La llamada telefónica, en efecto,  era ya una intermediación tecnológica que a la vez que nos permitía comunicarnos con el que no estaba o era inaccesible a la comunicación presencial directa, también nos descargaba del peso de la conversación presencial cara a cara. El teléfono fue un invento magnífico que nos ha permitido comunicaciones imposibles, pero siempre con un coste de pérdida y empobrecimiento de la comunicación personal que le impidieron convertirse en un sustituto de la presencial: uno siempre sabía que estaba utilizando una herramienta útil, pero no equiparable a la presencia humana real; un sucedáneo que aunque nos ofreciera ya la comodidad del disimulo, nos permitiera fingir con más facilidad, simplificara enormemente las exigencias de la existencia de la mirada,  nos situara en un plano de protección al ocultarnos de la vista de nuestro interlocutor,… era utilizado sobre todo por su utilidad práctica sin que nos planteáramos reducir con su uso nuestros contactos personales directos.

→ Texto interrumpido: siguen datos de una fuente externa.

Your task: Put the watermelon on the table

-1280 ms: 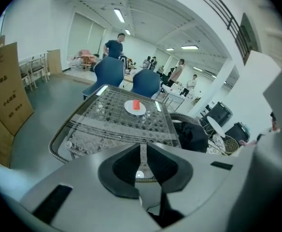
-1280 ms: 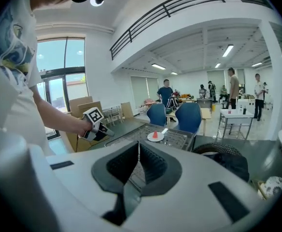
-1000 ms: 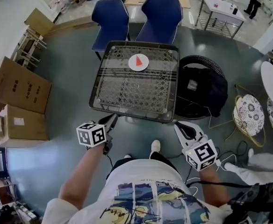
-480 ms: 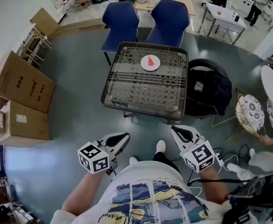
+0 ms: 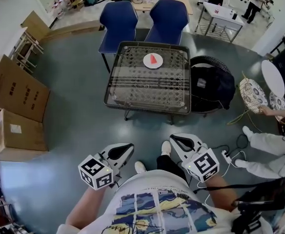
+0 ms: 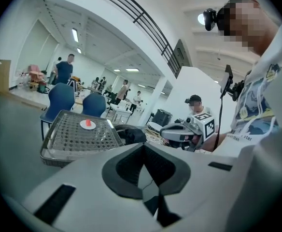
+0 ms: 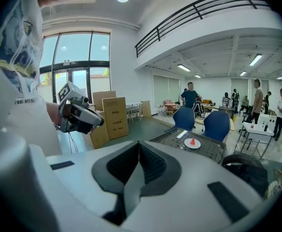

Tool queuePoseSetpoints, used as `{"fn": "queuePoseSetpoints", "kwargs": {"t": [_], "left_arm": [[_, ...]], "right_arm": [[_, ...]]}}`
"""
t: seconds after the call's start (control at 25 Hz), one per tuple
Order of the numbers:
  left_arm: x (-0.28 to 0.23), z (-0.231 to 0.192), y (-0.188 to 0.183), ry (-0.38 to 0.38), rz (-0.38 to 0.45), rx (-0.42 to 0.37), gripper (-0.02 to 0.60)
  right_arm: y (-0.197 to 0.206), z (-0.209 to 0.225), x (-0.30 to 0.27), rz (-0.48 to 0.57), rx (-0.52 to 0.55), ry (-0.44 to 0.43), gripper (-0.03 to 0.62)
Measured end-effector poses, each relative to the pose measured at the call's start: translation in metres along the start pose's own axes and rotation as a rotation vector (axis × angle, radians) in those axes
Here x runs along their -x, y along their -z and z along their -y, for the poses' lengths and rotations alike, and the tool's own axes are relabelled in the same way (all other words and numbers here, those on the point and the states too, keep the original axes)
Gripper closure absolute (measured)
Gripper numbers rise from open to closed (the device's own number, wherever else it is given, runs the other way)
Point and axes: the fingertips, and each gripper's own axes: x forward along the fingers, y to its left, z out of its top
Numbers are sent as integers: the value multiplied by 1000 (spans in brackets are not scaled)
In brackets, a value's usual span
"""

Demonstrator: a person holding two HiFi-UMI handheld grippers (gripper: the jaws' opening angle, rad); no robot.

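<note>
A red watermelon slice (image 5: 153, 59) lies on a white plate (image 5: 148, 62) at the far side of the mesh-topped table (image 5: 132, 94). Both grippers are held near my body, well short of the table and apart from it. My left gripper (image 5: 131, 146) is shut and holds nothing. My right gripper (image 5: 172, 137) also stands shut and holds nothing. In the left gripper view the closed gripper (image 6: 143, 146) points toward the table (image 6: 59, 146) and the slice (image 6: 88, 123). The right gripper view shows its closed gripper (image 7: 138, 143), with the slice (image 7: 192, 141) far off.
Two blue chairs (image 5: 117, 17) (image 5: 169, 14) stand behind the table. A round wire seat with a black bag (image 5: 212, 85) sits at its right. Cardboard boxes (image 5: 11, 90) are at the left. A person in white (image 5: 268, 147), a patterned cushion (image 5: 252, 95) and cables (image 5: 229, 155) are at the right.
Both grippers have drawn back from the table's near edge toward my body, and the table now lies farther off. The slice stays on its plate.
</note>
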Motion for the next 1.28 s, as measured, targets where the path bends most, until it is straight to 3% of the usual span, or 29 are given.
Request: {"fn": "queuePoseSetpoints", "kwargs": {"t": [0.32, 0.6, 1.28], "left_arm": [[28, 13, 11, 64, 15, -8, 572], [41, 10, 11, 89, 18, -20, 572], [70, 0, 16, 35, 52, 18, 572]], "right_arm": [[4, -48, 3, -18, 3, 16, 583], [-6, -65, -5, -13, 21, 18, 583], [-18, -100, -33, -44, 94, -80, 585]]}}
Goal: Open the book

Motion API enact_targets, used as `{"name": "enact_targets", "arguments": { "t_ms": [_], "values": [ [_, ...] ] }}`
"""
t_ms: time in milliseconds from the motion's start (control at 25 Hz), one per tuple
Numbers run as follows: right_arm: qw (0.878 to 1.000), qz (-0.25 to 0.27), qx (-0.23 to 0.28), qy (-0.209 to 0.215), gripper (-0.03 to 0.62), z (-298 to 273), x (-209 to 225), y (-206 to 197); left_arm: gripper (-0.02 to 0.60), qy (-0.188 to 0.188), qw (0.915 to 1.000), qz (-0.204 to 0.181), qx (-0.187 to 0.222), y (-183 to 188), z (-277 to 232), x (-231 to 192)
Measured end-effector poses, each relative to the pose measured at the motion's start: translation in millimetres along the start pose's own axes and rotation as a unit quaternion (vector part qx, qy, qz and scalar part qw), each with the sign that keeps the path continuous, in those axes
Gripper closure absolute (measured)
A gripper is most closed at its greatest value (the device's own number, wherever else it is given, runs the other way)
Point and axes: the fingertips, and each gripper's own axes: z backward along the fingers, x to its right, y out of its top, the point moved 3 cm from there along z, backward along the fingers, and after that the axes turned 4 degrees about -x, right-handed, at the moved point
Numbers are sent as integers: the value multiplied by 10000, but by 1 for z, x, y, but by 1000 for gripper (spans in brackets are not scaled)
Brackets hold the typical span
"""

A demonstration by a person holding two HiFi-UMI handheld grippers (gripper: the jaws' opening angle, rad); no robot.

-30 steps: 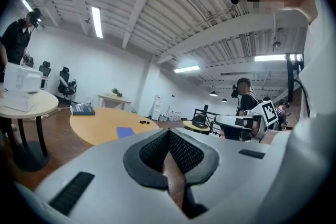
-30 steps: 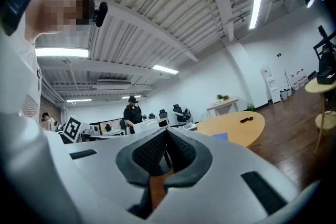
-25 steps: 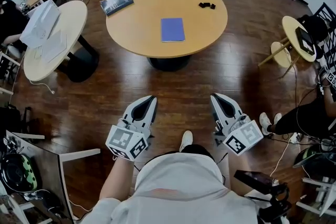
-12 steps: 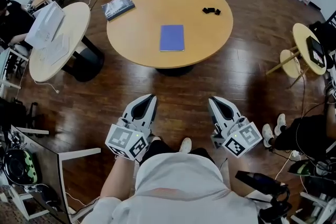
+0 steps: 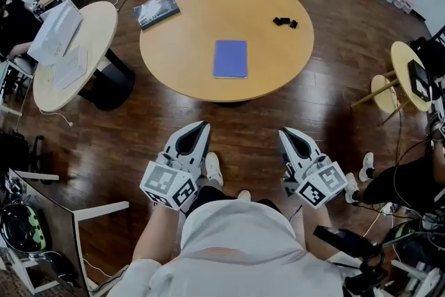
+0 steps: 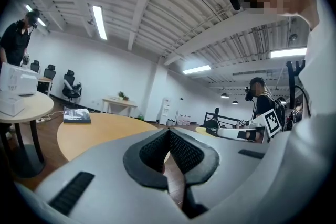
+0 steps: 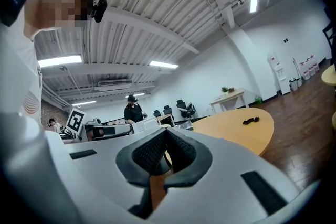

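Observation:
A closed blue book lies flat near the middle of the round wooden table. Both grippers hang over the dark wood floor, well short of the table's near edge. My left gripper is shut with nothing between its jaws, and its tips meet in the left gripper view. My right gripper is shut and empty too, its tips touching in the right gripper view. Both point level toward the table, which shows as a tan slab ahead.
A dark magazine lies at the table's far left edge and small black pieces at its far right. A second round table with a white box stands to the left, a small round table to the right. Seated people and cables ring the room.
The round table and blue book have come closer and lower in the head view as I step forward. Both grippers keep the same place before my body, still shut.

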Motion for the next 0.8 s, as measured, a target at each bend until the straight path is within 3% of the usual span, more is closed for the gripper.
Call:
{"name": "enact_targets", "arguments": {
  "t_ms": [600, 800],
  "values": [
    [9989, 259, -79, -383, 591, -168, 20, 35, 572, -362, 9993, 39, 1, 50, -61, -162],
    [9976, 317, -130, -601, 591, -200, 21, 39, 574, -515, 9986, 80, -93, 54, -75, -199]
  ]
}}
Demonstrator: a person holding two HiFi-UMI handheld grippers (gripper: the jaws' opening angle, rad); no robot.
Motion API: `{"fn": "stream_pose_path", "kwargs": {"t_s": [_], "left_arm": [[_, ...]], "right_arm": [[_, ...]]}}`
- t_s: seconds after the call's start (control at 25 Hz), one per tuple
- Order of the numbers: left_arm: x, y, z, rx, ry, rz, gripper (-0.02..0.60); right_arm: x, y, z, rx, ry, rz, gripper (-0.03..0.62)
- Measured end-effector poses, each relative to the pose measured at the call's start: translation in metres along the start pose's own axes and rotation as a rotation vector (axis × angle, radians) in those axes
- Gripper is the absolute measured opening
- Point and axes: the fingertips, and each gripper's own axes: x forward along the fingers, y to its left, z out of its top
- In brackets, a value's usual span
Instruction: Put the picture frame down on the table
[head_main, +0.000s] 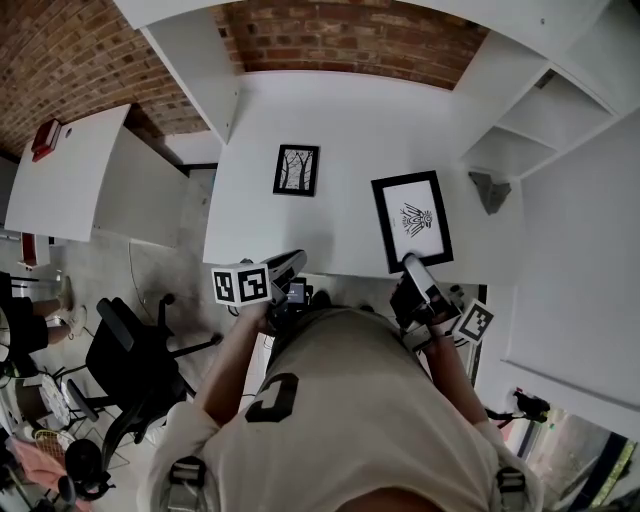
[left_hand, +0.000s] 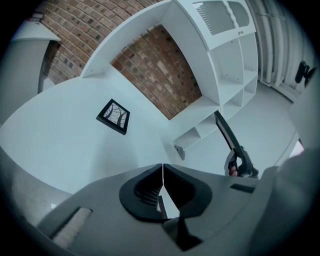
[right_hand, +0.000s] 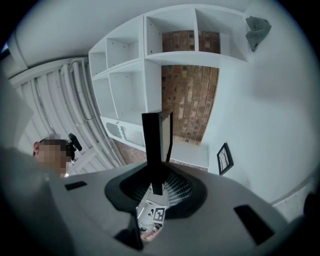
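A large black picture frame (head_main: 412, 220) with a white print is held by its near edge in my right gripper (head_main: 418, 275), which is shut on it. It hangs tilted over the near right part of the white table (head_main: 340, 120). In the right gripper view the frame (right_hand: 157, 140) stands edge-on between the jaws of my right gripper (right_hand: 159, 174). From the left gripper view it is a thin dark bar (left_hand: 226, 131). My left gripper (head_main: 292, 268) is at the table's near edge, its jaws shut with nothing between them (left_hand: 163, 172).
A small black frame (head_main: 296, 169) (left_hand: 114, 116) (right_hand: 225, 158) lies flat mid-table. A grey cloth (head_main: 490, 190) sits by the white shelf unit (head_main: 545, 115) on the right. A black office chair (head_main: 135, 355) stands on the floor at the left.
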Motion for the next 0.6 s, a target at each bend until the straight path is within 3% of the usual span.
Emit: {"fn": "stream_pose_path", "kwargs": {"t_s": [0.6], "left_arm": [[-0.050,0.016,0.010,-0.065,-0.152,0.039,0.008]], "right_arm": [[0.020,-0.001,-0.010,-0.008,0.018,-0.002,0.063]]}}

Además, si bien el teléfono nos priva de la riqueza de la expresión de la presencia de toda la persona,  nos exige todavía un número de habilidades sociales mucho mayor que el texto y, por tanto, un mayor esfuerzo. Al ser todavía una conversación presencial –no en el espacio, pero sí en el tiempo– el teléfono conserva todavía muchos de sus rasgos y sus riesgos:  nos pone aún frente al otro en vivo y en directo; nos obliga a expresar instantáneamente lo que pensamos o sentimos sin la protección del tiempo de respuesta que te da el texto escrito; nos mantiene en la desnudez de nuestras reacciones ante lo que el interlocutor nos puede decir en un momento dado; nos obliga a estar expuestos a la escucha presencial del otro que, aunque menos penetrante que la mirada, es capaz de captar los miles de matices de la entonación, las pausas, las interrupciones, los balbuceos, las dudas,… que revelan lo que tenemos en nuestro interior haciéndonos vulnerables.

Nada de eso ocurre con el mensaje de texto. Por eso acabamos eligiendo siempre el WhatsApp. Algunos de mis alumnos confiesan que no llaman nunca a nadie por teléfono y que se sentirían tan inseguros que no sabrían cómo hacerlo. Algunos otros, en la conversación cara a cara, no hacen sino balbucear simplemente por la falta de costumbre.

Todo esto cuando el WhatsApp es un tú a tú del mensaje privado. Pero su frecuente estructuración grupal, que le hace óptimo para poner en común información relevante para varias personas con intereses comunes y que propicia la conexión familiar, laboral, asociativa, etc…, sin embargo, aún fragiliza más la comunicación interpersonal. En el grupo, la comunicación se aproxima mucho a la de un patio de vecinos, un guirigay en el que todo fácilmente se trivializa y se hace banal. Los mensajes y las respuestas se entrecruzan con los mensajes y respuestas de otros. La simplicidad a la que obliga la microcomunicación impuesta por el medio, no agudiza el talento de la síntesis, sino que favorece la pérdida de profundidad de modo que rara vez se comparten pensamientos, sino eslóganes, chistes, dimes y diretes y, cuando finalmente las palabras se sustituyen por la simpleza expresiva de los emoticonos que, lejos de ser imágenes reflejo de emociones son recursos que empobrecen aún más el lenguaje hasta rayar en el infantilismo más memo, la cosa se acerca peligrosamente en ocasiones a la estupidez. Las fotografías, las cadenas del “pásalo”, los vídeos virales, las interminables felicitaciones de onomásticas, partos o cumpleaños en las que te ves obligado a participar si no quieres significarte por tu ausencia y que obligan al felicitado a un goteo interminable también de respuestas de agradecimiento, hacen que los mensajes se conviertan en un masaje apabullante de distracciones inútiles señalizadas por el símbolo circular verde y blanco que aparece llamando nuestra atención en la pantalla de la que nadie quiere –y a veces ni siquiera puede- perderse nada.

En definitiva, una excelente herramienta de comunicación, para el que sepa usarla. Una fuente de distracción, dispersión, saturación, banalidad y adicción para el que termine siendo su esclavo. Y un riesgo de desplazamiento de los hábitos de comunicación más personales para todos. A lo mejor nos vendría bien  un tiempo de criba como el de Ana para hacernos conscientes de lo que nos aporta y de lo que nos quita.